Antonio di Benedetto
Puede apolillarse una persona, se dice,
cuando se retira, cuando hace de la soledad su compañera. Puede, sí; puede
apolillarse. Es mi caso, como todos lo saben.
Todos lo saben, porque
me ven; todos, asimismo, desconocen las causas. La opinión generalizada, no por
generalizada, creo yo, acertada, es que siempre me resistí a los deportes o por
lo menos al aire libre, al campo o simplemente a cualquier esfuerzo físico.
Quizás induzca tales
pensamientos mi cuerpo, ahora tan visible. Es, posiblemente, mi castigo. En
esto tiene que consistir. Porque esto de apolillarse, esta palabra rancia que
me ha ocurrido, tomó posesión de mí como menos podía esperarlo, sin haberlo
esperado nunca, claro está.
La polilla, este ejército
ciego y famélico, me come, me come, paciente pero activamente, cuanta ropa me
pongo para cubrirme, sin dar alivio no sólo a mi pudor, sino a mis carnes
metalizadas por el frío. Todo es imposible contra ellas. Cualquier trapo que me
caiga encima suscitará, no digo su apetito, que debe ser implacable, sino su
decisión de cumplir una especie de abominable mandato que me persigue. Devoran;
me dejan con los brazos cruzados sobre el pecho; y desaparecen. Desaparecen;
pero yo sé, avisado por la experiencia, que siempre volverán.
Nada puedo contra ellas
y tampoco, ¡Cristo!, puedo contra mí. No es sólo porque al tomar el revólver
las polillas se comerían las balas, sino porque yo quiero vivir. Yo quiero
vivir. No sé para qué; pero quiero. Lo único que pido es que se me libre de las
polillas, que se me permita andar por la calle oculto, como todo el mundo,
dentro de un traje.
La gente no se
acostumbra y casi no me tolera. Al principio, yo cultivaba la esperanza de que
se habituaran a verme, como les ha sucedido con el hombre sin piernas y tantos
otros desdichados que tienden la mano, si es que la tienen. Pero no. Lo único
que legalmente no se me impide es andar libremente por la calle, ir a la
confitería y al cine, o adonde necesite o puramente quiera presentarme. Con esa
disposición al simbolismo que, con el pretexto de sobrepasarla, elude la
realidad, se ha entendido que yo, por algún designio que nadie explica, soy el
símbolo de la pobreza. Es un error.
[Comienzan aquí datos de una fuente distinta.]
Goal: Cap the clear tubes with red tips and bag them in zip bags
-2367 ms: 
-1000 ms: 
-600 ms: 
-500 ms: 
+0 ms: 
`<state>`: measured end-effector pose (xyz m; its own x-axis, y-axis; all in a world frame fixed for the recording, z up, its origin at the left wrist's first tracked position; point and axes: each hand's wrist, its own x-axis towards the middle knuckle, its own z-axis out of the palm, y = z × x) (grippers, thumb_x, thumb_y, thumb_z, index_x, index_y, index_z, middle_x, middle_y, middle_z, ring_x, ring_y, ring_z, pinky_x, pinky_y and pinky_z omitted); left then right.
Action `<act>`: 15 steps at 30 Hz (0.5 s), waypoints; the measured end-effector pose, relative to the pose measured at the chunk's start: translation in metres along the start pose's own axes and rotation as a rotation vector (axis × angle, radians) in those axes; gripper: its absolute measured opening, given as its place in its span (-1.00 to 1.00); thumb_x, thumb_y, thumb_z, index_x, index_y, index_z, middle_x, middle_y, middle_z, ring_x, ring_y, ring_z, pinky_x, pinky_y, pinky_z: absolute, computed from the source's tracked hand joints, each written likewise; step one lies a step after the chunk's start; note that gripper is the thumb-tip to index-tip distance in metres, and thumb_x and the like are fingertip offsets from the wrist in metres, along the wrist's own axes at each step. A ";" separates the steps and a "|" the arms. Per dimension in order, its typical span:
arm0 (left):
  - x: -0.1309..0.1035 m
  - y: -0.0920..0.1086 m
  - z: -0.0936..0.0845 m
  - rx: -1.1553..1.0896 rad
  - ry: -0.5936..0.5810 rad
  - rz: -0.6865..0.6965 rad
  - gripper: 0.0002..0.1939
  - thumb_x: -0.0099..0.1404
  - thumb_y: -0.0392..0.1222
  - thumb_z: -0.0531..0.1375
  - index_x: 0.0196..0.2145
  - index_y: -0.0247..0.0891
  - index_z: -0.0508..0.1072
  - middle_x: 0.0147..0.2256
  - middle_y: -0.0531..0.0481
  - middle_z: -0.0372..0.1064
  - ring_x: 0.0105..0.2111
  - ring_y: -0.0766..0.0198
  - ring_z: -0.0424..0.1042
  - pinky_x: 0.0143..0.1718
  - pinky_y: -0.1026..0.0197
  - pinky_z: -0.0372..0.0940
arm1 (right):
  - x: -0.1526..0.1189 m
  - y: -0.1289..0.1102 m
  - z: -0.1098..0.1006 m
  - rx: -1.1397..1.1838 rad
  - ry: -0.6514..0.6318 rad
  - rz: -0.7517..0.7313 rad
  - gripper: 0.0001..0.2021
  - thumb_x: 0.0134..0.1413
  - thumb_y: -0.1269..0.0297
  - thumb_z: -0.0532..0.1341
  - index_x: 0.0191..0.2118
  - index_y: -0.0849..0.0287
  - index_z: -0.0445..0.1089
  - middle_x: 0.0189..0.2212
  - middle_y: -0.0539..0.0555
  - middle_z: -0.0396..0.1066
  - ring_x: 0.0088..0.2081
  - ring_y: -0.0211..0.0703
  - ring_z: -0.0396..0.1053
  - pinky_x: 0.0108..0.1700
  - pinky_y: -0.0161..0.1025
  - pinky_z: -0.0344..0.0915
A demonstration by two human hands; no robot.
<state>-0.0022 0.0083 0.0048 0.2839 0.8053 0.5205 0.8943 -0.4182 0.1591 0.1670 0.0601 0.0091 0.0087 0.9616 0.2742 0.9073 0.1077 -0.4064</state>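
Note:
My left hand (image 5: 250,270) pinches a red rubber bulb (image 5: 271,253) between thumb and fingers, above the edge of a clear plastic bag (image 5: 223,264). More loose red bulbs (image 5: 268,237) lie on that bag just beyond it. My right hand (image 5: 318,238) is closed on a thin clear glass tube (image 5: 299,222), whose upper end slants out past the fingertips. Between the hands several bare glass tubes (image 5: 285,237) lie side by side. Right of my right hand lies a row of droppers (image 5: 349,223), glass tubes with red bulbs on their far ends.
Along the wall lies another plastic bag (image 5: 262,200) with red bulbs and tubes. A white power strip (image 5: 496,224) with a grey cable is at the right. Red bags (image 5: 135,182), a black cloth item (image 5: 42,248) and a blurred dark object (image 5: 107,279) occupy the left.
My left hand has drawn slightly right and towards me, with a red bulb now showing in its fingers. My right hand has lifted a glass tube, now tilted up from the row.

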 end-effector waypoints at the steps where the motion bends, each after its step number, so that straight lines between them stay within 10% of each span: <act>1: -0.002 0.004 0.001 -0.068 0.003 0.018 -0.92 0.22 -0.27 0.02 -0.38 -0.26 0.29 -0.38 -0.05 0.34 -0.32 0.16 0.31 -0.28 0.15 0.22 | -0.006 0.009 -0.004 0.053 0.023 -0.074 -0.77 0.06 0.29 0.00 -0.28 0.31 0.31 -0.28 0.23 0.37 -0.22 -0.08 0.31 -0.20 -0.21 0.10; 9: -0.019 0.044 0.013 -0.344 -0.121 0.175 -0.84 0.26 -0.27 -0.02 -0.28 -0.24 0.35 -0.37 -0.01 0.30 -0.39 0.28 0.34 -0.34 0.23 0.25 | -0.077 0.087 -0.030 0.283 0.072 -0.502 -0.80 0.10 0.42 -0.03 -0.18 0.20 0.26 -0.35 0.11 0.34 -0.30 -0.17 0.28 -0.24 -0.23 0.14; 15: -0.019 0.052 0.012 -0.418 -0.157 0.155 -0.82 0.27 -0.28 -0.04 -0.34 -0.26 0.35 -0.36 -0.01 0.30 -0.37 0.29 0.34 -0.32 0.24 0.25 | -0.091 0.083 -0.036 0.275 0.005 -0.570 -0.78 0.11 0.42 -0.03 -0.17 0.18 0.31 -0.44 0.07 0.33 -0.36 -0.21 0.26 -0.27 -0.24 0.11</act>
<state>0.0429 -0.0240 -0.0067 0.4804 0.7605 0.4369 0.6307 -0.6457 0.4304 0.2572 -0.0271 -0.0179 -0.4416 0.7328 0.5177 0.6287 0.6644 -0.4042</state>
No se animan a ver la realidad escueta y
simple: estoy sin ropas porque las polillas me las comen.
*
* *
Hacia el término de este mal año, la
reflexión ha sucedido al desasosiego. La lucidez ha venido, tal vez adulterada
por la resignación, y he dado con la pregunta clave que pocos quieren
contestarse sensatamente: ¿Para qué vivir?
Ayer hice lo elemental:
hablarles. Les pedí compasión, sin entrar a preguntarles si pueden tenerla o
les está prohibido ejercerla. Nada me respondieron, quizás por no
comprometerse; se habían acercado a mí y me circundaban, como antes, cuando yo
intentaba cubrirme. Esto, para mi espíritu necesitado de esperanzas, fue
suficiente. Emprendí la parte consecuente de mi plan. Puesto que las polillas
comen las superficies manchadas y excavan devorando, les dije que en mi vida
había una mancha, localizada en el pecho. De tal manera, calculé, si lograba
conmover su sentimiento, podrían darme la necesaria muerte sin asumir mayores
responsabilidades ante su mandante.
Ahora están comiendo mi
corazón, ahí han llegado las penetrantes, y yo siento, cada vez más, un grande
alivio, como si fuera entrando en el sueño, pasito a pasito…
El resto de corazón que
me queda palpita de gratitud por ese acto de amor y cuando –todavía– pienso en
el amor, se me ocurre, ignorando el porqué, que toda mi culpa debe de haber
sido ocultarle mi cuerpo. Aparte de esto, que se me diga, por piedad, se me
diga, ¿qué puede haber cometido de aborrecible un muchacho de veinte años?